[[ DATA FOR THIS TASK open ]]
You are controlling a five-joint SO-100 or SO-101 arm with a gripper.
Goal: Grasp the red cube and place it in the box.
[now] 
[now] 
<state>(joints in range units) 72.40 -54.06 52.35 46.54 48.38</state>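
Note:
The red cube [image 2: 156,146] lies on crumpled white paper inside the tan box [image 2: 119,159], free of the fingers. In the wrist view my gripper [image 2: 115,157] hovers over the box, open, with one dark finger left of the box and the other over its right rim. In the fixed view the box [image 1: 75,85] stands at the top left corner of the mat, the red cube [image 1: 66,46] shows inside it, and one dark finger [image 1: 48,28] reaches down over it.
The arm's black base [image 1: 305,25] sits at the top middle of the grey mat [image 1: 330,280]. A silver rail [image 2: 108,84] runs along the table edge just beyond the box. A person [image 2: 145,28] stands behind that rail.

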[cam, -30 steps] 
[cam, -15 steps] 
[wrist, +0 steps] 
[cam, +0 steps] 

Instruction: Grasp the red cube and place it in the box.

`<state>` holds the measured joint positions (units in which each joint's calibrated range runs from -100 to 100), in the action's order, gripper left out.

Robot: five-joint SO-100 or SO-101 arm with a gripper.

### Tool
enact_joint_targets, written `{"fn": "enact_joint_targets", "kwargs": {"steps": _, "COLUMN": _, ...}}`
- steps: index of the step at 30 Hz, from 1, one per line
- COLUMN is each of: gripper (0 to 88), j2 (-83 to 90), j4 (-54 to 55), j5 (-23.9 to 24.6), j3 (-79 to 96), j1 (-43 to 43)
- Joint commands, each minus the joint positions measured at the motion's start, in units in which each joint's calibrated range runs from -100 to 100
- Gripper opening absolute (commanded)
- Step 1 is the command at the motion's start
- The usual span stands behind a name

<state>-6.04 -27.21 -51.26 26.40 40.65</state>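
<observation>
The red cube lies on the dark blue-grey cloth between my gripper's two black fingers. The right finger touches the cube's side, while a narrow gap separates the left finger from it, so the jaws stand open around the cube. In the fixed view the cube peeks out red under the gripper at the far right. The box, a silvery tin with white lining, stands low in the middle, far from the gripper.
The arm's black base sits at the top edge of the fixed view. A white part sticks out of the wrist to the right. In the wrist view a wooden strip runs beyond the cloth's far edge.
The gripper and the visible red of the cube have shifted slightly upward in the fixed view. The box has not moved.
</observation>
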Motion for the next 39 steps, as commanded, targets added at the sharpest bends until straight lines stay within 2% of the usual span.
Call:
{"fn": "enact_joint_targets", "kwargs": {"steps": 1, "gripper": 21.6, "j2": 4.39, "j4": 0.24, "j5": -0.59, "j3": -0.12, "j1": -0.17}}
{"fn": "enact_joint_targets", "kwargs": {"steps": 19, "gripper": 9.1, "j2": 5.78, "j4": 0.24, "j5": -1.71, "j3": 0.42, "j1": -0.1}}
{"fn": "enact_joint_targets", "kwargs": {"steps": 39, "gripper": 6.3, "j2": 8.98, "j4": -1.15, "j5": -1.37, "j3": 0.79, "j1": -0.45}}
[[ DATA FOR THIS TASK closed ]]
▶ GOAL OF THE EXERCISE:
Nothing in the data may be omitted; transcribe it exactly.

▶ FINAL ANSWER:
You are controlling a five-joint SO-100 or SO-101 arm with a gripper.
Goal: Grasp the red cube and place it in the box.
[now] 
[now] 
<state>(joints in range units) 72.40 -54.06 52.35 46.54 48.38</state>
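Note:
The red cube [image 2: 156,146] lies on crumpled white paper inside the tan box [image 2: 119,159], free of the fingers. In the wrist view my gripper [image 2: 115,157] hovers over the box, open, with one dark finger left of the box and the other over its right rim. In the fixed view the box [image 1: 75,85] stands at the top left corner of the mat, the red cube [image 1: 66,46] shows inside it, and one dark finger [image 1: 48,28] reaches down over it.
The arm's black base [image 1: 305,25] sits at the top middle of the grey mat [image 1: 330,280]. A silver rail [image 2: 108,84] runs along the table edge just beyond the box. A person [image 2: 145,28] stands behind that rail.
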
[cam, -30 steps] 
[cam, -15 steps] 
[wrist, +0 steps] 
[cam, +0 steps] 

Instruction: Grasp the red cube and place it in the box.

`<state>` holds the measured joint positions (units in which each joint's calibrated range runs from -100 to 100), in the action's order, gripper left out.

Robot: five-joint SO-100 or SO-101 arm with a gripper.

### Tool
enact_joint_targets, written `{"fn": "enact_joint_targets", "kwargs": {"steps": _, "COLUMN": _, ...}}`
- steps: index of the step at 30 Hz, from 1, one per line
- COLUMN is each of: gripper (0 to 88), j2 (-83 to 90), j4 (-54 to 55), j5 (-23.9 to 24.6), j3 (-79 to 96), j1 (-43 to 43)
- Joint commands, each minus the joint positions measured at the motion's start, in units in which each joint's calibrated range runs from -100 to 100
- Gripper opening absolute (commanded)
- Step 1 is the command at the motion's start
- The usual span stands behind a name

<state>-6.04 -27.21 -51.26 26.40 40.65</state>
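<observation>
The red cube lies on the dark blue-grey cloth between my gripper's two black fingers. The right finger touches the cube's side, while a narrow gap separates the left finger from it, so the jaws stand open around the cube. In the fixed view the cube peeks out red under the gripper at the far right. The box, a silvery tin with white lining, stands low in the middle, far from the gripper.
The arm's black base sits at the top edge of the fixed view. A white part sticks out of the wrist to the right. In the wrist view a wooden strip runs beyond the cloth's far edge.
The gripper and the visible red of the cube have shifted slightly upward in the fixed view. The box has not moved.
</observation>
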Motion for the next 39 steps, as commanded, targets added at the sharpest bends until straight lines stay within 2% of the usual span.
Call:
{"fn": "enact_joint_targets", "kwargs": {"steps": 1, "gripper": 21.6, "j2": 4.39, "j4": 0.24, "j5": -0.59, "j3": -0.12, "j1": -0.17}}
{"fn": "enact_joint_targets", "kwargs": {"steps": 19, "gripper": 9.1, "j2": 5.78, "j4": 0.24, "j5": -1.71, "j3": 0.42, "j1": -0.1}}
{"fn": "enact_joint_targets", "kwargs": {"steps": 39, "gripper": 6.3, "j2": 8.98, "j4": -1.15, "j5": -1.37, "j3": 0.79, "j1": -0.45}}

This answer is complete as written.